In a randomized clinical trial published in JAMA Ophthalmology, researchers reported that diversified segmental defocus optimization (DSDO) spectacle lenses significantly reduced the incidence and progression of myopia in children without myopia. However, they found no additional benefit when combining DSDO lenses with low-dose atropine.
The double-masked, placebo-controlled study was conducted at Peking University People’s Hospital’s Department of Ophthalmology.

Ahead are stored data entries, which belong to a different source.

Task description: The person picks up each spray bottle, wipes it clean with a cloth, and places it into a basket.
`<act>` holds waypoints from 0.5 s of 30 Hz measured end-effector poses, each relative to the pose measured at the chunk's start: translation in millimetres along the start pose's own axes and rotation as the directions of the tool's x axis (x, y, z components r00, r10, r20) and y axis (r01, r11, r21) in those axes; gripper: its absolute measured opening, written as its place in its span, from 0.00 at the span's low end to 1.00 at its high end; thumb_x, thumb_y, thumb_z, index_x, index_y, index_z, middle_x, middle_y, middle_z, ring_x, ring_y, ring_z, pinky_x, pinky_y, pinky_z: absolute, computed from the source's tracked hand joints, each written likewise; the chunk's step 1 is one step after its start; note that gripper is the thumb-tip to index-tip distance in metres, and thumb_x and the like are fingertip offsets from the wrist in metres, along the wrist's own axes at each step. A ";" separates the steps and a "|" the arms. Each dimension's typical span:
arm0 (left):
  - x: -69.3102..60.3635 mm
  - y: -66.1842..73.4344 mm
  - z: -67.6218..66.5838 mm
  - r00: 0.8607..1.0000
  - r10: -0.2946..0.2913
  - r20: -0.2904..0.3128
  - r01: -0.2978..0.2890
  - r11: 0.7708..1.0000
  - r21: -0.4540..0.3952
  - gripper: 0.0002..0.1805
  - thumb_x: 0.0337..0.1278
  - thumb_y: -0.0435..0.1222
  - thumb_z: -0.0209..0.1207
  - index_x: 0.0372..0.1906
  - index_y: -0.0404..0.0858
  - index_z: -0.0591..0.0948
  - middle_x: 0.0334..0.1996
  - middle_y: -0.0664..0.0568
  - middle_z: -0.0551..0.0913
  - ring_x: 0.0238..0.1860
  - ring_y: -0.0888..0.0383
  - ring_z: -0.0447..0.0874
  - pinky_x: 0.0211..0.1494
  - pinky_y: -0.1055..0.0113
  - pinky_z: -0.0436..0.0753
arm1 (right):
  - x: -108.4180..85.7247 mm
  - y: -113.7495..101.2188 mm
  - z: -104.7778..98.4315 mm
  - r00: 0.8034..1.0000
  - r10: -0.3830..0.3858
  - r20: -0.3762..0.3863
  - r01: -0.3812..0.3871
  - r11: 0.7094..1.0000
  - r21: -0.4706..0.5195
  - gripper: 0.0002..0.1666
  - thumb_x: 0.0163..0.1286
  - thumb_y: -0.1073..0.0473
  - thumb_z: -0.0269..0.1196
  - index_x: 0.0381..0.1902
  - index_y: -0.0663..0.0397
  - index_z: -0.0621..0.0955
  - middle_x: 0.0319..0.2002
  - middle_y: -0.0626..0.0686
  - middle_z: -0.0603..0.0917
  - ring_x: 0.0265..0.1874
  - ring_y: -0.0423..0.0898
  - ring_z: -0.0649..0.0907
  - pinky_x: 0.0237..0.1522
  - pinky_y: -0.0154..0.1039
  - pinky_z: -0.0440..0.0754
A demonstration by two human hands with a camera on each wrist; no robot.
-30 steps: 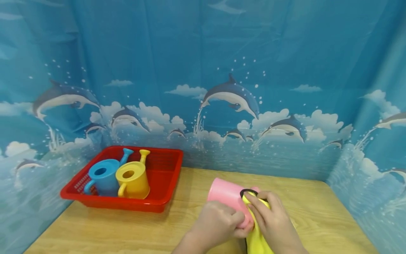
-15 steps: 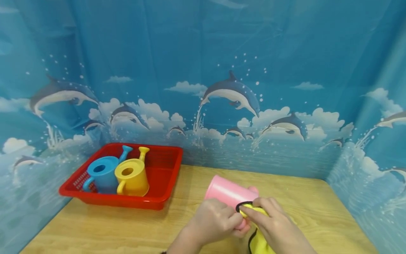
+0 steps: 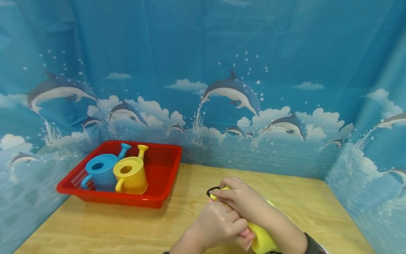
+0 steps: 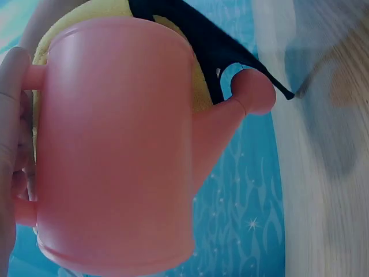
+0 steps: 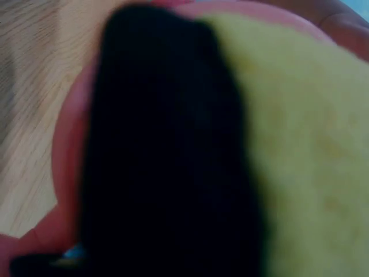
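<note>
My left hand (image 3: 219, 225) grips the handle of a pink toy watering can (image 4: 115, 144), whose body and spout show fully in the left wrist view. In the head view the hands hide nearly all of that can. My right hand (image 3: 244, 201) holds a yellow cloth (image 3: 262, 240) with black edging against the can, its fingers bent over the cloth. The left wrist view shows the cloth behind the can's body, its black trim (image 4: 196, 34) reaching past the spout. Cloth and blurred black edging fill most of the right wrist view.
A red plastic basket (image 3: 161, 183) stands at the left back of the wooden table (image 3: 120, 225). Inside it sit a blue watering can (image 3: 103, 174) and a yellow watering can (image 3: 131, 178), side by side. A dolphin-printed curtain (image 3: 196, 63) encloses the back and sides.
My right hand has moved left and away from me with the cloth, across the pink watering can, which it now covers. My left hand keeps its hold on the handle.
</note>
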State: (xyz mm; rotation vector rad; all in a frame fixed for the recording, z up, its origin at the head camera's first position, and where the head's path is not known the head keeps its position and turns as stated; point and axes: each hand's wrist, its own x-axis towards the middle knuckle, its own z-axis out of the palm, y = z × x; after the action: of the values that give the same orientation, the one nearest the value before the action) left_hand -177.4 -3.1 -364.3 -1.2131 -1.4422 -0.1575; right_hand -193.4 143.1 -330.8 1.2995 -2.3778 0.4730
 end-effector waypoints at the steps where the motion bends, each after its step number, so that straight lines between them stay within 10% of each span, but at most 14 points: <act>1: -0.4 0.2 0.1 1.000 -0.008 -0.004 0.008 1.000 -0.008 0.20 0.53 0.51 0.58 0.14 0.54 0.65 0.10 0.68 0.61 0.13 0.73 0.60 0.20 0.82 0.56 | 1.2 0.9 0.8 1.000 -0.014 0.007 0.014 1.000 0.009 0.15 0.64 0.61 0.65 0.47 0.43 0.86 0.37 0.44 0.77 0.34 0.37 0.72 0.34 0.27 0.73; 15: -10.6 -9.3 -0.5 0.998 -0.056 0.014 0.055 0.997 0.061 0.24 0.68 0.50 0.47 0.13 0.51 0.68 0.10 0.66 0.63 0.10 0.71 0.60 0.16 0.79 0.50 | -38.2 6.5 -25.0 0.996 -0.071 0.049 0.065 0.991 0.121 0.16 0.66 0.63 0.63 0.50 0.43 0.84 0.38 0.39 0.73 0.37 0.33 0.70 0.37 0.24 0.72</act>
State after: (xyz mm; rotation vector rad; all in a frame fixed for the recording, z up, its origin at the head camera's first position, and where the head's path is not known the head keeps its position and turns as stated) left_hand -186.2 -13.7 -367.7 -1.1280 -1.4849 -0.1416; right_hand -175.7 185.6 -328.4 1.4579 -2.3715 0.5750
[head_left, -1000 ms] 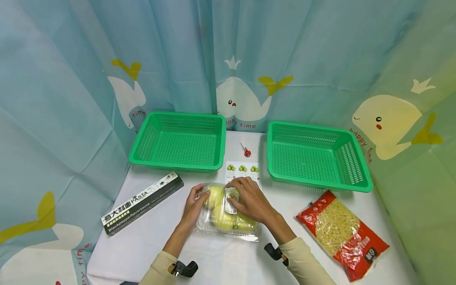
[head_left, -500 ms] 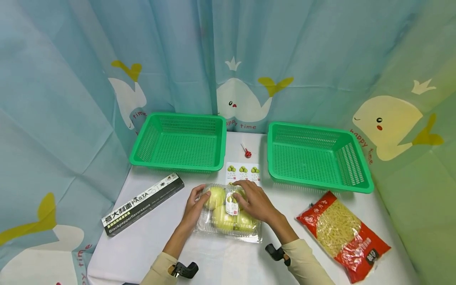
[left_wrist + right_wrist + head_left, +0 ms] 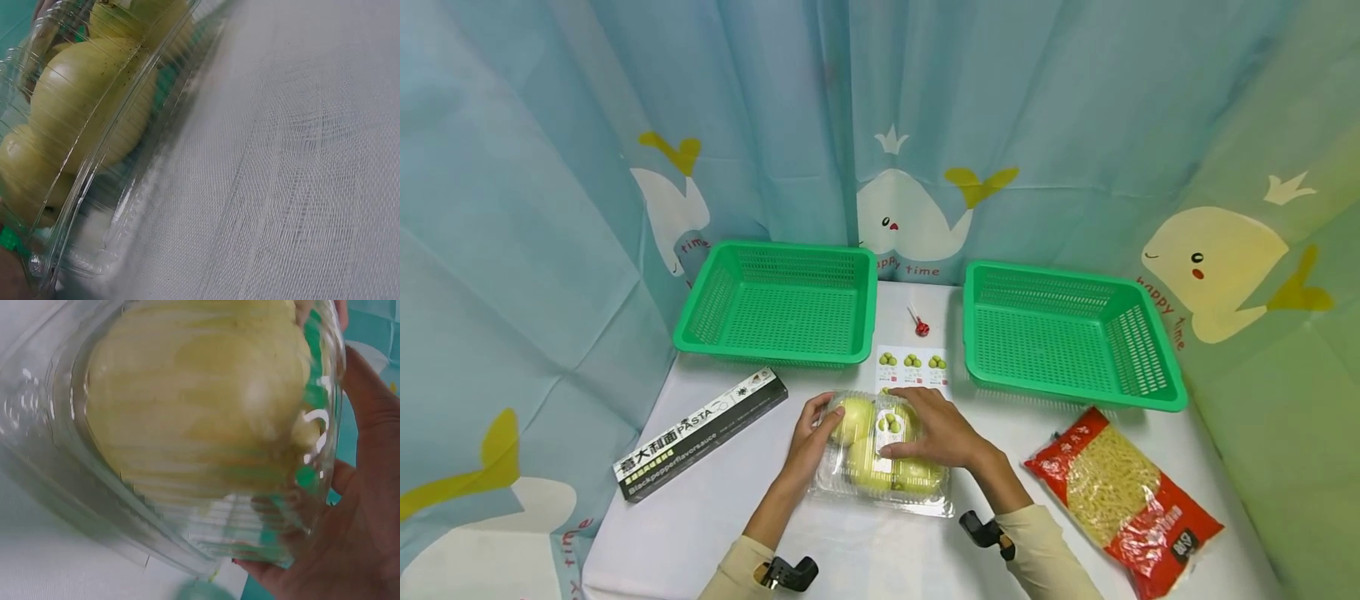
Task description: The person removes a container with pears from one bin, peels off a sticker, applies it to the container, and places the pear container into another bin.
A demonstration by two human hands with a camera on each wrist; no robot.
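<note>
A clear plastic clamshell box (image 3: 842, 477) holding several yellow-green fruits (image 3: 870, 463) lies on the table, its lid down. On the lid sits a white label (image 3: 883, 457) with a fruit picture. My left hand (image 3: 806, 446) grips the box's left side, thumb on top. My right hand (image 3: 942, 429) spans its back right part, the thumb on the label and the fingers over the far edge. In the right wrist view the right hand (image 3: 350, 531) curves round the box's wall, by a large fruit (image 3: 200, 400). The left wrist view shows fruits (image 3: 87, 100) through the plastic.
Two green baskets (image 3: 775, 360) (image 3: 1075, 397) stand at the back, a red lollipop (image 3: 921, 328) between them. Behind the box lies a label sheet (image 3: 913, 375). At left is a black-and-white pasta box (image 3: 700, 435); at right, a red bag of pasta (image 3: 1120, 500).
My right hand's thumb has moved down over the label, and the hand has spread towards the right side of the box. The left hand keeps its hold.
</note>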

A total of 450 children aged 5 to 12 years with baseline spherical equivalent refraction (SER) between 0.00 D and 1.00 D were randomly assigned to one of three groups:
- DSDO lenses + placebo eye drops (DSDO group)
- DSDO lenses + 0.01% atropine (DSDOA group)
- Single-vision lenses + placebo eye drops (control group)
The intervention lasted 1 year and 370 children completed the follow-up.
Primary Outcomes
At the end of 12 months, the cumulative myopia incidence was 5.8% in the DSDO group, 4.8% in the DSDOA group, and 15.3% in the control group. Fast myopic shift of at least 0.50 D was observed in 15.7% of the DSDO group, 9.6% of the DSDOA group, and 42.7% of the control group.
Statistical analysis showed significantly lower myopia incidence in the DSDO (difference: 9.5%; P=.02) and DSDOA (difference: 10.5%; P=.006) groups compared to control. The difference between DSDO and DSDOA groups was not statistically significant (P=.73).
Secondary Outcomes
At one year, mean SER change was −0.11 D in the DSDO group, −0.01 D in the DSDOA group, and −0.30 D in the control group (P<.001). Mean axial length increase was 0.16 mm (DSDO), 0.14 mm (DSDOA), and 0.27 mm (control) (P<.001).
“Patients with fast myopic shift in the control group showed greater reductions in subfoveal choroidal thickness, luminal area, and total choroidal area compared with those without fast myopic shift,” the authors wrote. “DSDO lenses markedly attenuated choroidal thinning, particularly in the 3- to 6-mm zone, with most pronounced effects within the first 3 months. This choroidal preservation may underlie its myopic control efficacy.”
Lens Design and Intervention Protocol
The DSDO lenses included a central 9.5-mm optical zone surrounded by 256 peripheral microlenses that were arranged in 8 concentric rings. The plus power transitioned from +4.0 D to +3.0 D across the rings to target peripheral retinal defocus. Children were instructed to wear lenses for at least 8 hours per day, 5 days per week, and apply eye drops nightly.
Safety and Tolerability
Mild adverse events were reported in 10.4% of participants. The most common effect was asthenopia, which was attributed to academic workload and screen time. No serious safety concerns were identified.
The trial supports the use of DSDO spectacle lenses as an effective and noninvasive method for delaying the onset of myopia in children. The addition of 0.01% atropine did not enhance the lenses’ efficacy, though the authors noted that the “findings highlight DSDO’s exceptional efficacy rather than disproving atropine’s value in other contexts.” They concluded that further research with longer follow-up is recommended to validate these findings.